Locate every line below that contains the word "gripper" and copy it.

> DATA SECTION:
▼▼▼
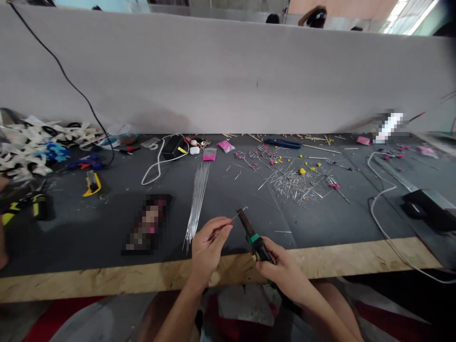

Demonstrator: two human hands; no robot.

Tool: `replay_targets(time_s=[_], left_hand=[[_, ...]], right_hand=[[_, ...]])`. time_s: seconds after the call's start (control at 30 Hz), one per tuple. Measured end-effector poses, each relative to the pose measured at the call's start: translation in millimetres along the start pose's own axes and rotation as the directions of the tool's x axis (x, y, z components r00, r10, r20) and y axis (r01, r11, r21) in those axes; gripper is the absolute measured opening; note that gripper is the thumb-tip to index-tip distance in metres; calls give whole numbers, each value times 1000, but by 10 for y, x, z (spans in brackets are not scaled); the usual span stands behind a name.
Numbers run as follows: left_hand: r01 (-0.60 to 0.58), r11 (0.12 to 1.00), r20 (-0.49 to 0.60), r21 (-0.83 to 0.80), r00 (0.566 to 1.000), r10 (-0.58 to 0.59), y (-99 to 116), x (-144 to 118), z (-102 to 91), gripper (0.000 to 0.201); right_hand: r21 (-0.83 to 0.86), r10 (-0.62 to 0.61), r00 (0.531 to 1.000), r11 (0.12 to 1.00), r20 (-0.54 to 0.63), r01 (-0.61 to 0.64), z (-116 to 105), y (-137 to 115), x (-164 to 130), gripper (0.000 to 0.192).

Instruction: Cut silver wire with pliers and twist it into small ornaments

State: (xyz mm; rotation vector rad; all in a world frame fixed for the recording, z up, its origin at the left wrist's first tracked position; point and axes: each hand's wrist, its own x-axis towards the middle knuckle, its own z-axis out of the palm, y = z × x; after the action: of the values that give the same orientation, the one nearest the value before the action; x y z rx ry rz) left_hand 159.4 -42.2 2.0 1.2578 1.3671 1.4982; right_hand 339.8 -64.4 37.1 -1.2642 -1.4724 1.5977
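My left hand (211,245) pinches a thin metal wire (234,218) whose end points at the tool in my right hand. My right hand (276,265) is wrapped round the green and black handles of a pair of pliers (248,229). The dark jaws point up and away from me, and a small bent bit of wire (245,208) shows at their tip. Beyond my left hand lies a long bundle of straight wires (198,199). A pile of short cut wires (297,185) is spread farther off to the right.
Wire pieces with pink parts (265,153) and yellow lumps (302,171) lie at the back. On the left are a yellow utility knife (92,183), a blue glue gun (85,162) and a blurred phone-like object (147,225). A white cable (374,209) crosses the right side.
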Motion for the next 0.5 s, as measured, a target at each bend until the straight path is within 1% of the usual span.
replay_targets(time_s=[0.1, 0.17, 0.2, 0.27, 0.3, 0.33, 0.37, 0.4, 0.43, 0.47, 0.5], left_hand=[[36, 994, 52, 105, 998, -42, -44, 37, -103, 20], [-5, 957, 64, 291, 998, -15, -100, 119, -253, 26], [-48, 910, 44, 412, 998, 33, -137, 173, -356, 27], [-127, 754, -5, 644, 986, 169, -227, 283, -615, 29], [-102, 651, -34, 752, 981, 193, -276, 328, -763, 29], [-29, 547, -96, 836, 975, 199, -326, 361, -918, 29], [40, 463, -134, 886, 976, 171, -375, 380, -1073, 33], [113, 409, -182, 906, 974, 134, -421, 386, -1223, 39], [173, 380, -224, 909, 970, 96, -464, 381, -1363, 44], [198, 378, -238, 904, 969, 62, -503, 370, -1487, 47], [204, 406, -243, 891, 969, 45, -538, 355, -1592, 48]], right_hand=[[-27, 33, 999, 999, -21, -34, -47, 41, 29, 7], [-18, 56, 998, 998, -38, -56, -91, 86, 53, 9], [-6, 69, 996, 998, -47, -70, -116, 110, 65, 10], [13, 94, 993, 996, -75, -93, -167, 151, 84, 12], [17, 98, 991, 995, -92, -97, -190, 167, 91, 12], [18, 96, 989, 995, -109, -95, -211, 180, 96, 12], [20, 92, 988, 996, -125, -90, -229, 191, 99, 12], [23, 87, 986, 996, -140, -85, -244, 199, 101, 12], [27, 84, 985, 996, -152, -81, -256, 207, 102, 12], [30, 83, 984, 996, -158, -79, -264, 215, 103, 12], [33, 86, 983, 996, -162, -82, -270, 223, 103, 12]])
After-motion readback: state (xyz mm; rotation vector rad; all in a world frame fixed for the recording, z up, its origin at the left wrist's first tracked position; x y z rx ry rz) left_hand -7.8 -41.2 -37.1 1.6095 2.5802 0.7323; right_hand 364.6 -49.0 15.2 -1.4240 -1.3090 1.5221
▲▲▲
> EXERCISE OUTPUT:
Tool: `replay_targets(time_s=[_], left_hand=[[_, ...]], right_hand=[[_, ...]])`. time_s: seconds after the call's start (control at 30 Hz), one per tuple. Measured end-effector poses, each relative to the pose measured at the call's start: translation in millimetres along the start pose's own axes and rotation as the directions of the tool's x axis (x, y, z components r00, r10, r20) and y axis (r01, r11, r21) in those axes; gripper is the absolute measured opening; note that gripper is the thumb-tip to index-tip distance in metres; calls give whole numbers, each value times 1000, but by 10 for y, x, z (spans in brackets are not scaled); the usual span stands behind a name.
Numbers run as follows: left_hand: r01 (-0.60 to 0.58), r11 (0.12 to 1.00), r20 (-0.49 to 0.60), r21 (-0.83 to 0.80), r00 (0.566 to 1.000), r10 (-0.58 to 0.59), y (-99 to 116), x (-144 to 118), z (-102 to 91), gripper (0.000 to 0.201); right_hand: r21 (-0.83 to 0.86), r10 (-0.62 to 0.61), r00 (0.531 to 1.000), r11 (0.12 to 1.00), r20 (-0.54 to 0.63), r01 (-0.61 to 0.64), z (-116 to 105), y (-137 to 115), x (-164 to 130), gripper (0.000 to 0.192).

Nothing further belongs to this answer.